I shake my head, trying not to smile. “You’re insufferable.”

He grins, it’s wide and boyish. “And yet you keep coming back.”

“Just until I finally beat you at FIFA.”

“That’ll never happen.”

We start another game. The vibe is lighter now, almost stupidly so considering what we’ve just agreed to. But that’s us, isn’t it? Too much tension and not enough sense.

As he picks his team, he says, “So… fake girlfriend, huh?”

“Fake girlfriend.”

He pauses. “That mean I have to stop seeing other people?”

I glance at him sideways. “Youseeingother people now?”

He lifts a shoulder. “Not lately.”

“Then it shouldn’t be hard, should it?”

His smirk falters, just a bit. “No. Shouldn’t be.”

The match begins and I score in the first five minutes. “Told you I’d win eventually,” I say, smugly.

He throws his arms up. “It’s a fluke!”

“Better get used to losing, babe. It’s part of the relationship experience.”

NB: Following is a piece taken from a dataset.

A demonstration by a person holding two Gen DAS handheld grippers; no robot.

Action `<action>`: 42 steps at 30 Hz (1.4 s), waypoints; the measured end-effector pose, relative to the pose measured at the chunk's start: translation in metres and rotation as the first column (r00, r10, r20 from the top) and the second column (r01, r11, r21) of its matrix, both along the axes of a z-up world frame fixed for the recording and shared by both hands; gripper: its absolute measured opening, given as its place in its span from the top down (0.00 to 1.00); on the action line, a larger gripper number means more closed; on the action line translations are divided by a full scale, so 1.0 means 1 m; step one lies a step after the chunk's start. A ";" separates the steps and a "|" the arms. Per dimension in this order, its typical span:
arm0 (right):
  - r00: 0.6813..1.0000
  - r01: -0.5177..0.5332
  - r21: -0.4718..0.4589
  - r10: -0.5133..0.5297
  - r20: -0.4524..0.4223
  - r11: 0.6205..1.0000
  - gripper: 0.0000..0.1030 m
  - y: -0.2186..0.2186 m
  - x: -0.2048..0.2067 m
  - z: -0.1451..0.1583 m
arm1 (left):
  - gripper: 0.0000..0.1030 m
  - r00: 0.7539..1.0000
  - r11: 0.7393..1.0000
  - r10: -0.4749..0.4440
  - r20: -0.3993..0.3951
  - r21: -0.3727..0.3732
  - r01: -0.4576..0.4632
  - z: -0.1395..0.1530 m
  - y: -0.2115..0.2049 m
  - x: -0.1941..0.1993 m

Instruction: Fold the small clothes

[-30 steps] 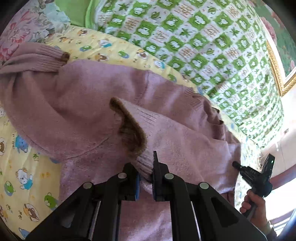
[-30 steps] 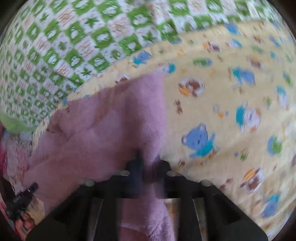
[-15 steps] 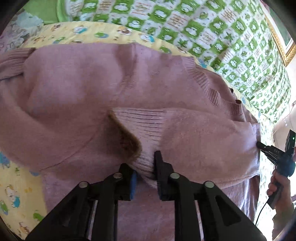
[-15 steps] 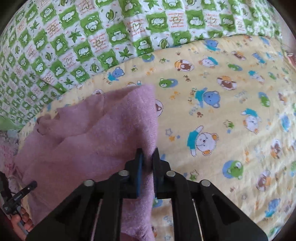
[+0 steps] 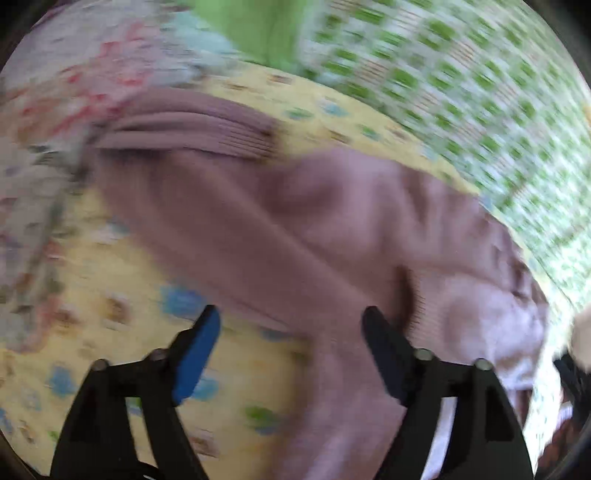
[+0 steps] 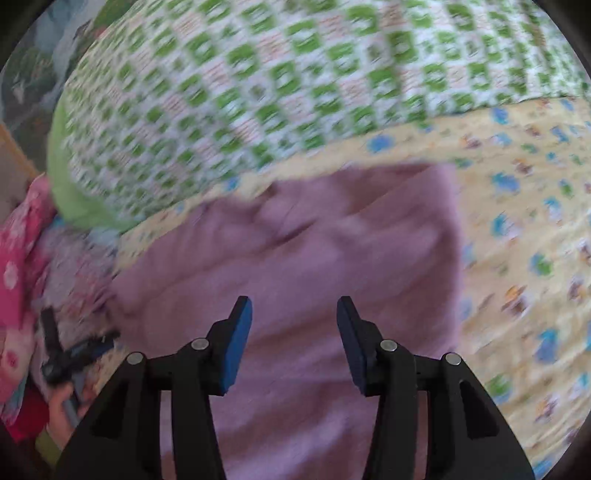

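A mauve knitted sweater lies spread on a pale yellow quilted sheet printed with small blue, green and brown cartoon animals. In the left wrist view, one ribbed sleeve of the sweater stretches toward the upper left, and a second ribbed cuff lies folded over the body at the lower right; the whole view is blurred. In the right wrist view, the sweater fills the centre, with a straight edge on its right side where the yellow sheet begins.

The left gripper, black with blue pads, has its jaws opening and spread wide; nothing is pressed between them. Its left finger hangs over the yellow sheet, its right finger over the sweater close to the folded cuff. The right gripper, of the same build, also has its jaws opening, about half apart; sweater fabric shows beneath the gap, but the pads do not pinch it.

Beyond the yellow sheet lies a white quilt checked with green squares, which also fills the upper part of the right wrist view. A plain lime-green cloth and a pale floral fabric in pink and grey lie at the far left. At the left edge of the right wrist view are a bright pink flowered cloth and the person's hand, holding the black handle of the other gripper.
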State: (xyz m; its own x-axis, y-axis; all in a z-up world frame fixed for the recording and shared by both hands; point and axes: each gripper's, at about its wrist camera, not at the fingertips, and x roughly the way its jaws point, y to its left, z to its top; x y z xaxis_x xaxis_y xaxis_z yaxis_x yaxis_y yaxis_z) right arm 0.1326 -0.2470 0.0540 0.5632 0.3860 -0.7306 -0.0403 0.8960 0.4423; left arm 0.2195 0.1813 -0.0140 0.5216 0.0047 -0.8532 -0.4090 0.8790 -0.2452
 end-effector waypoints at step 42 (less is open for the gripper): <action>0.973 0.214 0.105 -0.203 -0.107 0.971 0.52 -0.068 -0.040 -0.027 | 0.53 0.816 0.814 -0.577 0.011 0.082 0.575 0.009 -0.199 0.011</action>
State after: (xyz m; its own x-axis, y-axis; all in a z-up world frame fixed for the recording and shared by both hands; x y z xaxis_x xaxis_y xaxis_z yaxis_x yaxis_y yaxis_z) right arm 0.0929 -0.3150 0.0274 0.5705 0.3525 -0.7418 0.1888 0.8228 0.5361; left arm 0.2307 -0.0172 -0.0048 0.4766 -0.2461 -0.8440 0.1851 0.9666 -0.1773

He laughs, shaking his head, but there’s something softer in it now. I don’t know what the hell we’re doing. But maybe, for once, I’m okay not knowing.

At least until the next game night.

CHAPTER TEN

MURPHY

The idea is so stupid it might actually work.

That’s the only thought in my head the morning after Sophie floated it; me and her, playing pretend couple for the sponsors. A PR stunt dressed up like a romcom subplot. Only it’s not a romcom. It’s my fucking career. And Sophie?

Sophie’s the one girl who knows better than to fall for my shit. The one who already did once, technically, and has avoided a repeat ever since.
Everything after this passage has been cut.